Passive Vulnerability Scanner
Strengths: Capabilities offer a powerful addition to active scanners. Strong reporting helps to gain full picture of all vulnerabilities in the enterprise
Weaknesses: Requires Tenable Security Center to be effective
Verdict: This passive scanner would be an important addition to any organisation’s active scan regime. It's also critical for compliance monitoring. Recommended
The Tenable Passive Vulnerability Scanner (PVS) is a very interesting product. It is truly passive in that it does not perform active scans of any kind. It is, put simply, a very smart sniffer.
The solution depends for its usefulness on the way it collects and reports vulnerability data. Since the PVS is always listening, it constantly collects information from the normal data flows on the network. This is superior to active scanners in two important ways.
First, the PVS "sees" information passing between devices that might be hidden behind firewalls and unavailable to active scanners. Second, since PVS is running all the time, it collects and reports vulnerability information between active scans. This can be very useful when creating reports.
The PVS, in order to be truly useful, requires the Tenable Security Center to function. This acts as a correlation device and, more importantly, provides the displays and reporting features that give the product its real strength. These allow the PVS to combine its findings with those of active and host-based scanners to give a full picture of the enterprise's vulnerabilities.
Beyond traditional views of vulnerabilities, however, there is concern about insider abuse. This is a powerful capability in Tenable's passive scanner.
Documentation for PVS is clear and useful. Additionally, there are many supporting documents on the vendor's website and the Tenable blog offers considerable insight into how to deploy its products most effectively.
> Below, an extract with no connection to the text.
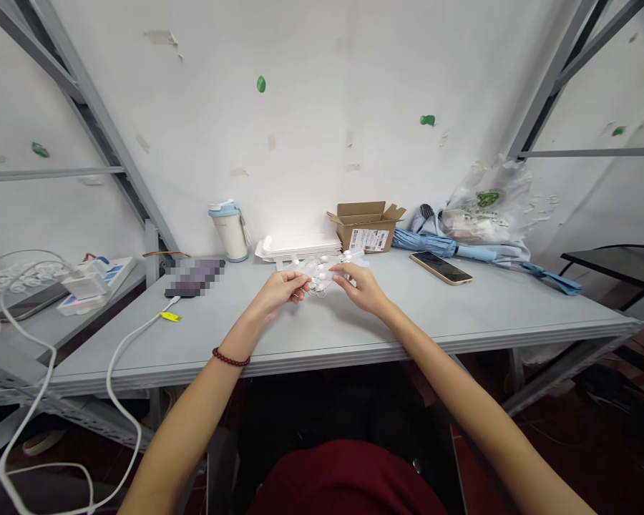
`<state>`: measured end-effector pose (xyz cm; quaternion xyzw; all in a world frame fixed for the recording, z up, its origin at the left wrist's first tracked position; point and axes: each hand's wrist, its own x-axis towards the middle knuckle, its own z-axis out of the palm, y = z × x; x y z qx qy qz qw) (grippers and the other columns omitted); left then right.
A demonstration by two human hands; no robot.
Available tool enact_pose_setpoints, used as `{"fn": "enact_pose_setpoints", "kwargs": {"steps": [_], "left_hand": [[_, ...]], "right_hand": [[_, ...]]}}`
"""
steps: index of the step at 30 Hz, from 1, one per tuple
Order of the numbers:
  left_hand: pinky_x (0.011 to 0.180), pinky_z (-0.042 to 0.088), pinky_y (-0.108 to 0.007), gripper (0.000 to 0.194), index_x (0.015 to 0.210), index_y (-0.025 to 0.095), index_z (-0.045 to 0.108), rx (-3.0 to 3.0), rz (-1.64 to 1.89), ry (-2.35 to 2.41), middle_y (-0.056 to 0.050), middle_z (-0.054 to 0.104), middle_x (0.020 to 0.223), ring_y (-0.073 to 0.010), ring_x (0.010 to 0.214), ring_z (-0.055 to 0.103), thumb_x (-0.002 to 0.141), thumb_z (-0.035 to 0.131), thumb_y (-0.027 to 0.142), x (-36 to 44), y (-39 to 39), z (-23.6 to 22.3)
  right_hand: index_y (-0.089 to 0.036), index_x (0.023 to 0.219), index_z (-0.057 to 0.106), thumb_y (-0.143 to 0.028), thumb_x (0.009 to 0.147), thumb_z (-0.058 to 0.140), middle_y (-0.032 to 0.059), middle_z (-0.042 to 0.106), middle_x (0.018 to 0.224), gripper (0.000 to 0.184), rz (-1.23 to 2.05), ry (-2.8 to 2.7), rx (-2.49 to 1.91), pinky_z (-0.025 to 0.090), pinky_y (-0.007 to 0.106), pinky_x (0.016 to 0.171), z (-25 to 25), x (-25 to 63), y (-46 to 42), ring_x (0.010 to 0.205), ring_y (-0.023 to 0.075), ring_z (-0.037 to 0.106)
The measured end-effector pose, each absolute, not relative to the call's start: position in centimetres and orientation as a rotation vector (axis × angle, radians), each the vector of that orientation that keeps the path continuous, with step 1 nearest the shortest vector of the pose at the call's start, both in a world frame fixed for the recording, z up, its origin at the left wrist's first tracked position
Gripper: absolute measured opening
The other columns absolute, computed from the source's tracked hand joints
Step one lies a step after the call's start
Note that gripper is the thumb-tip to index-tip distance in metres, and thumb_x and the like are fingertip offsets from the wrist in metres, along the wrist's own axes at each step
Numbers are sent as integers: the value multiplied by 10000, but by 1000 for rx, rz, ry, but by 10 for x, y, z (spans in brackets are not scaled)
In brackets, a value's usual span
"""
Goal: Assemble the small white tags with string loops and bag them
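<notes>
My left hand point(283, 290) is over the middle of the grey table, its thumb and forefinger pinched together. My right hand point(363, 287) reaches in from the other side with bent fingers closed on the same bunch. Between them lies a small bunch of white pieces with thin white cord point(320, 277), partly in clear plastic. The fingers cover some of it, and its exact kind is too small to tell. Just behind the bunch rests a stack of flat white boxes point(299, 247). An open brown cardboard box point(366, 230) with a printed label stands behind my right hand.
A white and blue tumbler point(230, 232) stands at the back left, near a partly blurred phone point(194, 277) on a white cable point(126, 350). To the right lie another phone point(441, 267), a folded blue umbrella point(426, 243) and a plastic bag point(486, 207). Metal posts flank the table.
</notes>
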<state>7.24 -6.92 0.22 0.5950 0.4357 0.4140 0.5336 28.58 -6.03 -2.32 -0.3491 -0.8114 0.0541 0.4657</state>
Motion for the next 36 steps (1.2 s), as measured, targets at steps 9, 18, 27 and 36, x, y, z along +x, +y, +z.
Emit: {"fn": "enact_pose_setpoints", "kwargs": {"steps": [9,18,27,36], "left_hand": [[548,381,-229,302,699,134,625,1444,980,1038,-13,604,684,-63,514,457,680,719,421,72,-69,2],[546,376,-229,307,679,130,616,1457,979,1056,-5,586,661,-64,511,461,677,714,421,73,-71,4],[512,367,-224,295,638,129,609,1534,991,1081,-19,580,623,-77,502,469,659,708,406,74,-70,2],[486,348,-233,238,601,132,602,1559,981,1077,-9,562,585,-73,471,451,652,686,348,75,-71,4]], "right_hand": [[-187,1047,658,-376,923,461,95,697,948,300,151,-1998,-882,479,327,734,-21,286,-62,833,198,621],[-172,1027,664,-341,916,468,99,701,955,281,153,-1999,-872,476,317,719,-21,285,-62,826,194,622],[-159,990,666,-266,898,487,77,699,843,228,142,-2028,-887,460,298,670,-25,281,-60,679,163,589],[-176,988,668,-217,881,492,83,707,870,210,115,-2049,-891,467,316,715,-27,275,-62,762,195,626]]}}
Reporting is comprehensive and there are many templates, both from the developer and the user community. In general, we found this to be a novel and useful solution. Coupled with other security tools it adds an important dimension to vulnerability testing, reporting and compliance monitoring.
The PVS is not cheap. However, the addition of the Nessus active scanner is a no-cost option, which, given the significant benefits of this suite, makes it a reasonable price.
We rate PVS Recommended for its powerful approach to compliance and general network vulnerability monitoring.